As you may have guessed from my first column, I am not really an early or late-season rider. I will endure the cold as part of a larger adventure, but not for a Sunday ride.

Already the weather is discouraging me from riding. Seeing fallen leaves decorating the bikes doesn’t help.

A friend tells me about fall rides in Cape Breton to view the fall colours, but somehow it just doesn’t seem the same here. I think it warms up in the daytime a little more out east.

This time of year, as I go through the steps of getting the Babies ready for winter, I start feeling wistful about the trips I didn’t get to this season. There are some really great northern trips that didn’t get off the planning board this summer.

The big one is “The Never Ending Left Turn”. The plan would be to start here in Whitehorse and take only left turns, unless forced otherwise, quitting when you hit the Canadian border in New Brunswick.

Think about that one for a minute.

Assuming you take only the roads on the maps, not the dirt trails leading who knows where, your first forced right turn would be in Haines, Alaska. The second would be Chitina, then Valdez, then Seward and Homer, all in Alaska. Only then would you be heading north, ending up travelling along the Dalton Highway to Prudhoe Bay for the first forced southerly directed right turn.

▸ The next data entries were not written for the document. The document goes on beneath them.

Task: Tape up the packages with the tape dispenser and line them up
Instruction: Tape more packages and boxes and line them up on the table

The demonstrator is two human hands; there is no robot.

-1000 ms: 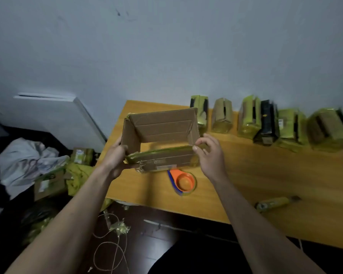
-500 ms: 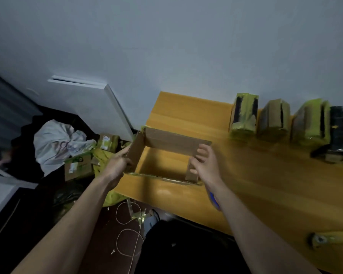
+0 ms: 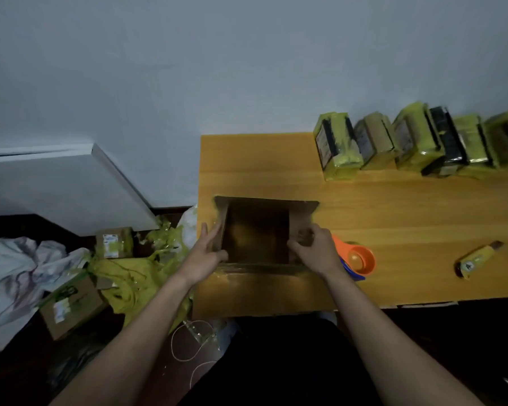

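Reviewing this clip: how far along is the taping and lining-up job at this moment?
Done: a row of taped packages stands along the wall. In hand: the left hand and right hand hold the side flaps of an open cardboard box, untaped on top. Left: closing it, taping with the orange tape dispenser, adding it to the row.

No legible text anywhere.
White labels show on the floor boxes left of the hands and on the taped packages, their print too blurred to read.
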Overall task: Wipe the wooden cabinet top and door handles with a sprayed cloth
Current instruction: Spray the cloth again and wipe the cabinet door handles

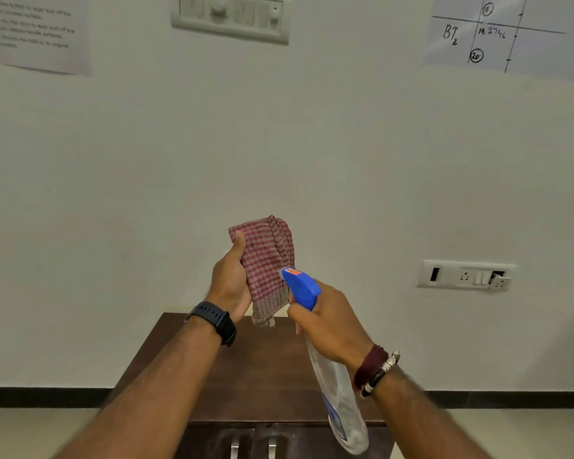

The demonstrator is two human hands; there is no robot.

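The spray bottle [340, 392], clear plastic with a blue trigger head, is gripped at the neck by the right hand [332, 323]; whether it holds liquid cannot be told. Its nozzle points at the red-checked cloth [267, 263], which the left hand [229, 283] clasps upright, thumb across the fabric, above the far edge of the dark wooden cabinet top [265, 366]. Two metal door handles [235, 448] show below its near edge. A wall socket [466, 276] sits to the right.
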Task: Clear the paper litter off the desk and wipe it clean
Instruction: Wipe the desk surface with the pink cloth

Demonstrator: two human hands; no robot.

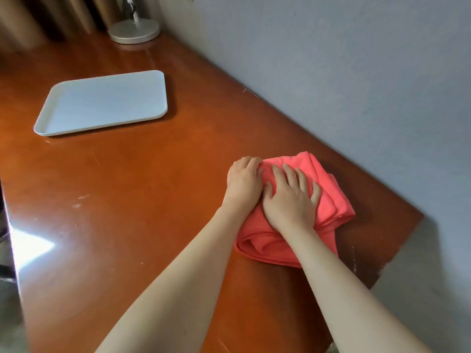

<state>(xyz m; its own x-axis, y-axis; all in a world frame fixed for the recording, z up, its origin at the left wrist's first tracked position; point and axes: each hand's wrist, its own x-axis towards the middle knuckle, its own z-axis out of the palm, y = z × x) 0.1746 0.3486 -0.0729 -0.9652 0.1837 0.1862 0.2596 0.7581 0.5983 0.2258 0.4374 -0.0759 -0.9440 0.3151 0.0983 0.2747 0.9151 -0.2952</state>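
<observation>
Both hands on folded coral cloth atop glossy wood counter: left hand gripping its edge, right hand pressing flat, fingers spread.

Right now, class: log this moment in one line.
step: wiping | both hands press coral cloth on desk | tray empty

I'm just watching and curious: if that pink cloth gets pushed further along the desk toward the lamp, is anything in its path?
Only the white tray, lying flat further up the desk, somewhat left of a straight line from the pink cloth to the lamp base. No paper litter shows.
</observation>
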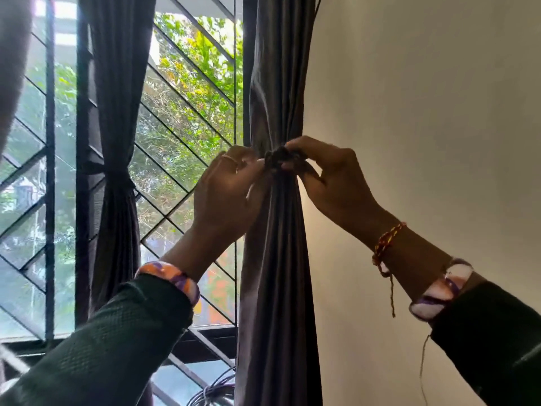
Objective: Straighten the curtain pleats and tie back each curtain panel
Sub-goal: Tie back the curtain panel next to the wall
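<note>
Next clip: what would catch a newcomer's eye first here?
Centre frame, the left hand and right hand pinch a dark tie around the gathered right curtain panel beside the pale wall. To the left, another panel already hangs tied against the bright barred window.

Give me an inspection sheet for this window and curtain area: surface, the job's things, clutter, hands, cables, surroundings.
Surface: nothing seen; no table or floor in view, only the window sill.
Job's things: right curtain is gathered at mid-height, with a dark tie bunched at the front. Left curtain is already cinched by a band.
Clutter: nothing seen.
Hands: left hand and right hand both pinch the tie on the right curtain.
Cables: a coil of wires lies below the sill, beside the right curtain.
Surroundings: window grille with green trees outside; plain wall on the right.
</note>
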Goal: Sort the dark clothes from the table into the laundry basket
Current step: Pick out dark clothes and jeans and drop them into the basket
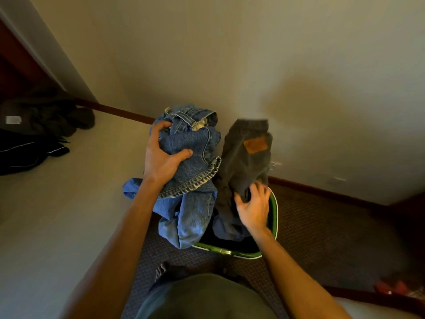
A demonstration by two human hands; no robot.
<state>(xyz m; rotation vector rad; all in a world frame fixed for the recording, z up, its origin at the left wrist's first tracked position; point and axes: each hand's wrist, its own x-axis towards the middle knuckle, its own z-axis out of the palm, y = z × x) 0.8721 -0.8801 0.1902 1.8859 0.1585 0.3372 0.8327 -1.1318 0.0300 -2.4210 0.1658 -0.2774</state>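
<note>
1. I see one pale wall (pixel 230 54) filling the upper half of the frame, with a dark wood baseboard (pixel 322 192) running along its foot at the right.
2. One white table (pixel 57 203) takes up the left side of the frame; its edge runs diagonally toward the lower centre.
3. One stretch of dark patterned carpet (pixel 322 238) covers the lower right.
4. I count one heap of dark clothes (pixel 39 130) at the upper left of the table, black and olive pieces lying together; I cannot tell how many garments are in it.
5. One pair of blue jeans (pixel 190 157) is bunched at the centre of the frame, its legs hanging down over the near rim of the basket.
6. One dark grey pair of trousers (pixel 246 162) with a brown leather patch hangs just right of the jeans, touching them, its lower end inside the basket.
7. One green laundry basket (pixel 274 217) sits on the carpet beside the table edge, at lower centre, mostly hidden by the two garments.
8. My left hand (pixel 161 155) grips the jeans, fingers and thumb curled into the denim.
9. My right hand (pixel 254 208) is blurred; its fingers pinch a fold of the grey trousers above the basket rim.
</note>
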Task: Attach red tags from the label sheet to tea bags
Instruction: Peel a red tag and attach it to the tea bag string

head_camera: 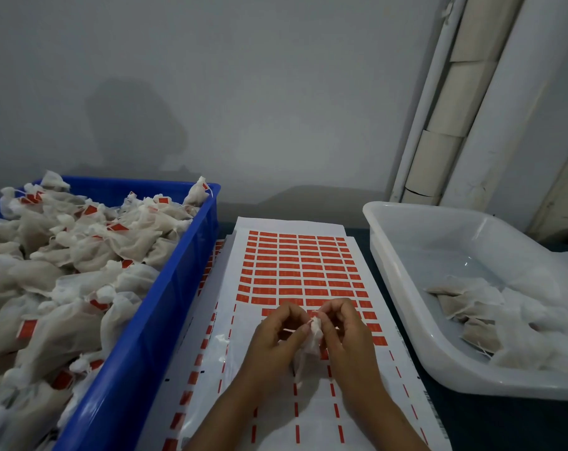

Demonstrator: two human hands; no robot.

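We're holding one tea bag [311,345] between both hands, above the label sheet [295,271]. Left hand [276,336] is pinching the bag's gathered top with curled fingers; right hand [342,330] is pinching the same top from the other side, fingers curled around it. A thin string is showing between the fingertips. Can't tell if a red tag is on it; the spot is too small and covered. Red tags [289,273] are filling the sheet's far rows; the near rows are peeled. Blue crate [139,336] on our left is sitting piled with tagged bags. White tub [406,288] on our right is holding a few bags.
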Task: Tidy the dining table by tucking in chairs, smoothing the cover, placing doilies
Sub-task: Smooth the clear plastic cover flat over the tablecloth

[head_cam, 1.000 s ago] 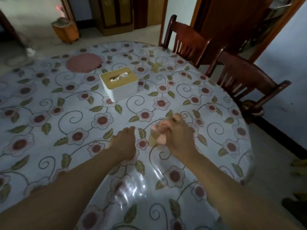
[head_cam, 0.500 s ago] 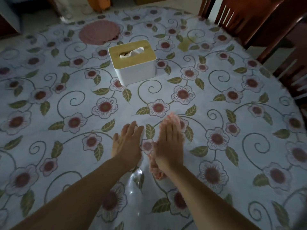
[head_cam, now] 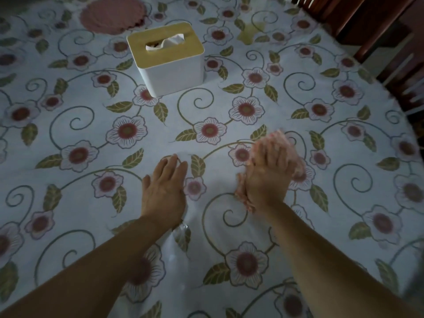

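Two bare forearms reach in from the near edge over the cover [head_cam: 68, 125], a clear plastic sheet over a white cloth printed with red-centred flowers, green leaves and curling stems. A wrinkle of the plastic rises between the forearms and catches the light just under the left wrist. The left hand [head_cam: 163, 188] lies palm down on the cover, fingers straight and close together, gripping nothing. Beside it but apart from it, the right hand [head_cam: 267, 177] also lies flat, fingers stretched forward, pressing a pink doily [head_cam: 298, 167] against the cover; the doily's frilled edge shows past the fingertips, along the right side of the hand and by the wrist, and most of it is hidden under the palm. Farther on, near the middle of the table, stands a white tissue box [head_cam: 171, 65] with a yellow lid, a tissue poking from its slot. Beyond the box, at the far left, a second doily [head_cam: 113, 13], round and pink, lies flat. At the far right edge, dark wooden chairs [head_cam: 376, 21] stand by the table.
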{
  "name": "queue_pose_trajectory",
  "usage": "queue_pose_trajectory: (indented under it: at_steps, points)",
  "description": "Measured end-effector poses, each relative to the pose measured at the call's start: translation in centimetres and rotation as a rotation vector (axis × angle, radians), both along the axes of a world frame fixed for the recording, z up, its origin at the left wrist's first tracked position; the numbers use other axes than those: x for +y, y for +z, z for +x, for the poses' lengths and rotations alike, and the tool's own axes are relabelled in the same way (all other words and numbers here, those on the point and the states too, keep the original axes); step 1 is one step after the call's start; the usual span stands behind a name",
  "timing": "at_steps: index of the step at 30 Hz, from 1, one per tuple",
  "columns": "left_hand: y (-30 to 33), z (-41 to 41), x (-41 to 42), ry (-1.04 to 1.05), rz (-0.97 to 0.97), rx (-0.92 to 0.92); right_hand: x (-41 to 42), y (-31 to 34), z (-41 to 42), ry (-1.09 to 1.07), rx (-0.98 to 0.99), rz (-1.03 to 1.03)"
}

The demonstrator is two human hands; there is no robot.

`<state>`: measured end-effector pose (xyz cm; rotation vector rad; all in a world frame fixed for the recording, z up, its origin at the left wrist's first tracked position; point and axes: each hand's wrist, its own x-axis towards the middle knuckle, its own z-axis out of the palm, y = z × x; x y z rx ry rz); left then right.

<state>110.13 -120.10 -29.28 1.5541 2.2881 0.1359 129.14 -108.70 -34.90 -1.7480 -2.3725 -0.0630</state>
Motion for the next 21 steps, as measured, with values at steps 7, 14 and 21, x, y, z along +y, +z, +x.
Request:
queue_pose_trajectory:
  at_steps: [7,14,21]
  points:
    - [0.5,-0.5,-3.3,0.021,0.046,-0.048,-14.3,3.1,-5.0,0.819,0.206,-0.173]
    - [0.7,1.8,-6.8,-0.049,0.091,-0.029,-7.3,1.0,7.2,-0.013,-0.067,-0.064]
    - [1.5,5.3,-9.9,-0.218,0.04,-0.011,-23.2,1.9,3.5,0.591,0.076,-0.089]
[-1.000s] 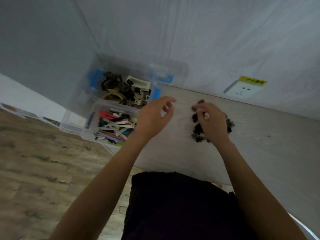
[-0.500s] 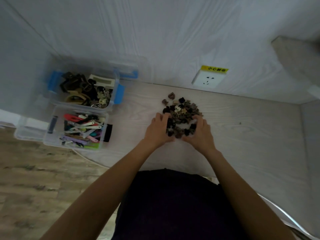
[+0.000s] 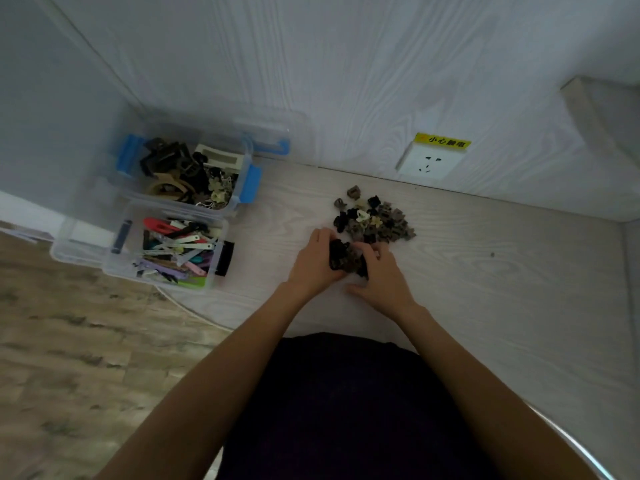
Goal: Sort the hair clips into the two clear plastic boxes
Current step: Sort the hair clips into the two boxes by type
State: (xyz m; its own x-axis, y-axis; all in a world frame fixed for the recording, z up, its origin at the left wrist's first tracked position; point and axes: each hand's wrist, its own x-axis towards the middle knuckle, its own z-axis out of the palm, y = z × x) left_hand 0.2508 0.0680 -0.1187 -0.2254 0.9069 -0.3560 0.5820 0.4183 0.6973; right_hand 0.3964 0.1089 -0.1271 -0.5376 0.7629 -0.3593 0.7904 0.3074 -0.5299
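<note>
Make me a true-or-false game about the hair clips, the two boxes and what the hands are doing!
1. Both hands are scooping up a bunch of small clips together. True: the left hand and right hand cup a dark clump of clips.
2. All the small clips are picked up. False: a pile of small clips lies on the table beyond the hands.
3. The near box holds long colourful flat clips. True: see the near box.
4. The far box is empty. False: the far box holds big dark and tan clips.
5. The boxes sit on the person's right. False: they are on the left.
</note>
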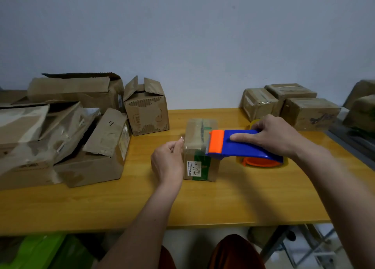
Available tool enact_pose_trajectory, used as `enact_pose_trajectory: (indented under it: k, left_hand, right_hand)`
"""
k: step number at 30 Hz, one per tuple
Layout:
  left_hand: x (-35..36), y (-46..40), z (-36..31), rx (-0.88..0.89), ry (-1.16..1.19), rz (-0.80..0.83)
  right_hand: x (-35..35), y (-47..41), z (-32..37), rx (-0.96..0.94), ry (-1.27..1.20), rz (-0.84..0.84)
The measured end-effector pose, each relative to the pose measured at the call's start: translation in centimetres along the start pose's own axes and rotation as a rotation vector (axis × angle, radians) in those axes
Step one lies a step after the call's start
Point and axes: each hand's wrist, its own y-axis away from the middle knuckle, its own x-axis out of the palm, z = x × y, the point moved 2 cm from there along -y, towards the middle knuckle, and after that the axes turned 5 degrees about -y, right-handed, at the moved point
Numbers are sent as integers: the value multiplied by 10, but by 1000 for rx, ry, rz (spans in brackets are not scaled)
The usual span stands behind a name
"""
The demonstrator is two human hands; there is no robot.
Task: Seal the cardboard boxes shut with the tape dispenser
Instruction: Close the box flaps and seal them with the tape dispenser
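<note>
- Head view: a small cardboard box [199,147] stands near the middle of the yellow counter [203,203].
- The right hand [272,134] grips the blue and orange tape dispenser [241,145], fingers curled round it, forefinger straight along its top; its orange end lies over the box's top right edge.
- The left hand [168,161] is just left of the box, fingers pinched together at its upper left edge; what they pinch is unclear.
- Opened boxes [67,130] are piled at the left; closed boxes [290,104] sit at the far right.
</note>
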Motion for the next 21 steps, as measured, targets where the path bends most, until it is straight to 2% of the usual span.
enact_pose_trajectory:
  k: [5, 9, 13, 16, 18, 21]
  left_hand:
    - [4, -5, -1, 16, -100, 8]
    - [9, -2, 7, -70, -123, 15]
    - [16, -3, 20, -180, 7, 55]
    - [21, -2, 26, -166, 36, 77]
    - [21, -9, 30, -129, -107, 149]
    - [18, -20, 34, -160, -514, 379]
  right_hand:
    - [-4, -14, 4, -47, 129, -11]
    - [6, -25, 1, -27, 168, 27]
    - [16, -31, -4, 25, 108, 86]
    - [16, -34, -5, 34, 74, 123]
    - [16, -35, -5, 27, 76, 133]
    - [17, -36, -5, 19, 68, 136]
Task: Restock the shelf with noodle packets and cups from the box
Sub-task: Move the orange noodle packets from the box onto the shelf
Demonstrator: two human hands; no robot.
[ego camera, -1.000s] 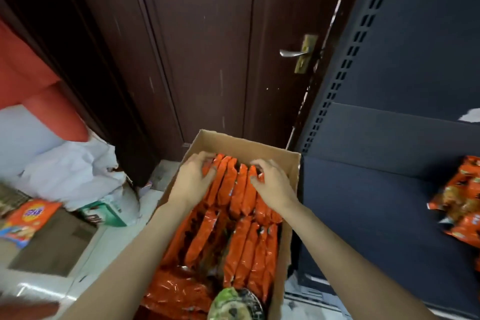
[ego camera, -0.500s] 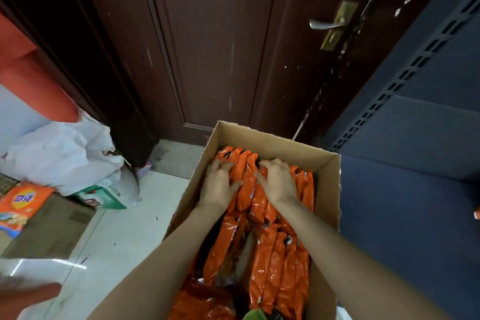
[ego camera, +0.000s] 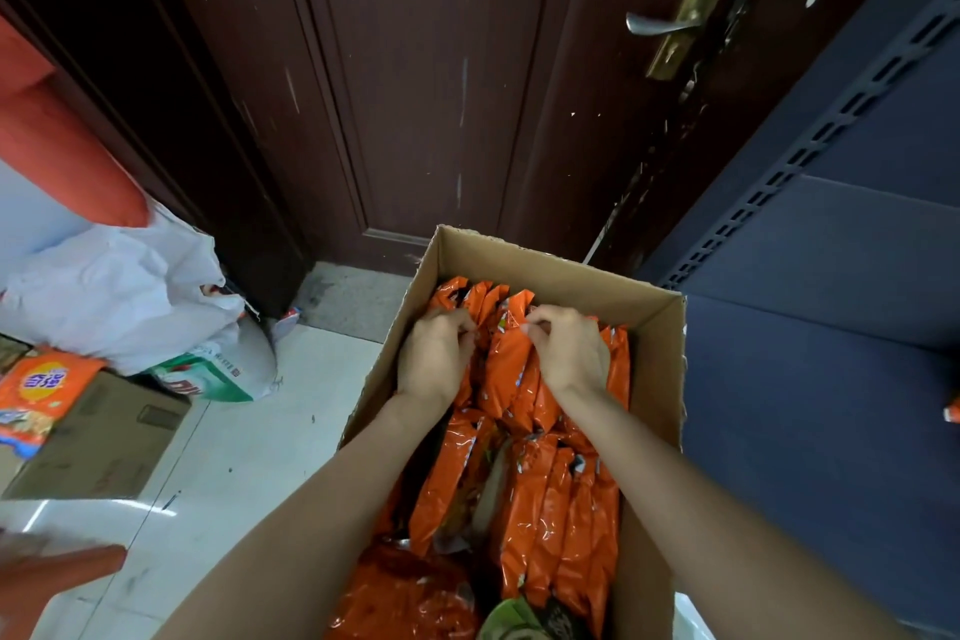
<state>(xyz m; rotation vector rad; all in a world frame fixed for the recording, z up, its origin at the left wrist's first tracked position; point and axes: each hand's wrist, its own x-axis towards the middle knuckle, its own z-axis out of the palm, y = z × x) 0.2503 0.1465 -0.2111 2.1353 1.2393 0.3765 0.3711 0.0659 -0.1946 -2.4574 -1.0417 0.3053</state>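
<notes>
An open cardboard box [ego camera: 655,369] stands on the floor, packed with orange noodle packets [ego camera: 561,525] set on edge in rows. Both hands are inside its far end. My left hand [ego camera: 436,359] curls its fingers over the tops of the far-row packets on the left. My right hand [ego camera: 571,353] pinches the top edge of an orange packet [ego camera: 506,359] in the same row. A green-lidded noodle cup [ego camera: 519,621] peeks out at the box's near end. The dark blue shelf [ego camera: 831,353] stands right of the box.
A dark brown door [ego camera: 426,83] with a metal handle [ego camera: 649,23] is just behind the box. To the left lie a white plastic bag [ego camera: 114,291], a green-and-white pack [ego camera: 208,374] and a second carton [ego camera: 98,442] with an orange bag [ego camera: 41,390] on it. Pale tiled floor [ego camera: 234,473] lies between.
The view has swung left and down, so the shelf's packets have left the frame. Both hands went from lying flat on the far packets to curling and pinching their top edges.
</notes>
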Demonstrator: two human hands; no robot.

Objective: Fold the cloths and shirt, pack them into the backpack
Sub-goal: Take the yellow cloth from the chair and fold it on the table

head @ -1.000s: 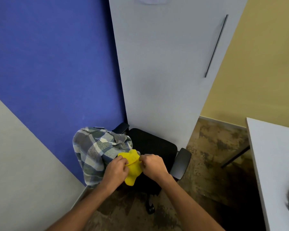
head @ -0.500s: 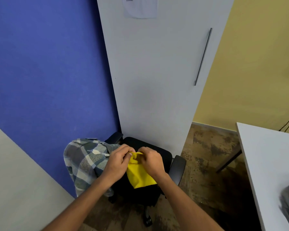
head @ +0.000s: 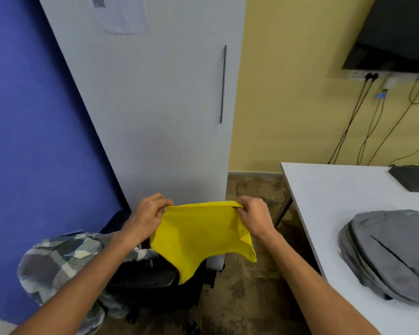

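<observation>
A yellow cloth point(head: 198, 235) hangs spread out in the air above a black office chair point(head: 155, 284). My left hand point(head: 150, 213) pinches its top left corner and my right hand point(head: 253, 218) pinches its top right corner, so the top edge is pulled taut. A plaid shirt point(head: 58, 264) is draped over the chair's left side, partly hidden behind my left forearm. A grey backpack point(head: 387, 252) lies flat on the white table point(head: 329, 189) at the right.
A tall white cabinet point(head: 155, 105) stands behind the chair, between a blue wall and a yellow wall. A black device point(head: 411, 177) sits at the table's far edge, with cables hanging from wall sockets below a dark screen. Brown floor separates chair and table.
The yellow cloth was bunched between both hands close together; my hands have moved apart and upward, spreading it open. The view has swung right, bringing the backpack and table into sight.
</observation>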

This August, the big guy did some reconnaissance with the jeep as far as Deadhorse and riding through the Brooks Range is definitely a priority.

Continuing the left turns would end up in Inuvik, via the Dempster Highway, then Keno, then the MacMillan Pass via Ross River and Tungsten in the NWT on the way to Watson Lake.

We made it to the Tombstone on the Dempster Highway and Keno last summer. If Keno is a taste of what we are going to find in some of the small northern towns along this trip it will be rich indeed.

Just before Nelson, the left turn would lead you to Fort Simpson and Wrigley via the Liard Highway, as well as Yellowknife via Fort Simpson.

I’ll trail off here. You get the picture, but we still have places like Churchill, Manitoba, Waskaganish, Quebec as well as Happy Valley-Goose Bay in Labrador before the final left turn takes us across the US Border into Maine at St Stephens.

Do you think it should stop there?

As you can see, I have thought about this one.

As for other far-flung trips, the big, land circumnavigation of Australia is still two or three years down the road, but the big map of Australia is pinned up in the entryway of my home.

This fall, as I add the fuel conditioner to the tanks and run the carburetors dry, I will have my mind on the most imminent planned adventure. The plan is to wake the BMW up the end of December, transport it down at least as far as Vancouver, then head straight to Baja California, Mexico.

As I tie the tarps down over the bikes, I’ll move from dreaming about what trips didn’t get done to the one that is definitely in the works.

The dreams, this time, will be of desert, mountains and beaches with sides of tequila and tortillas.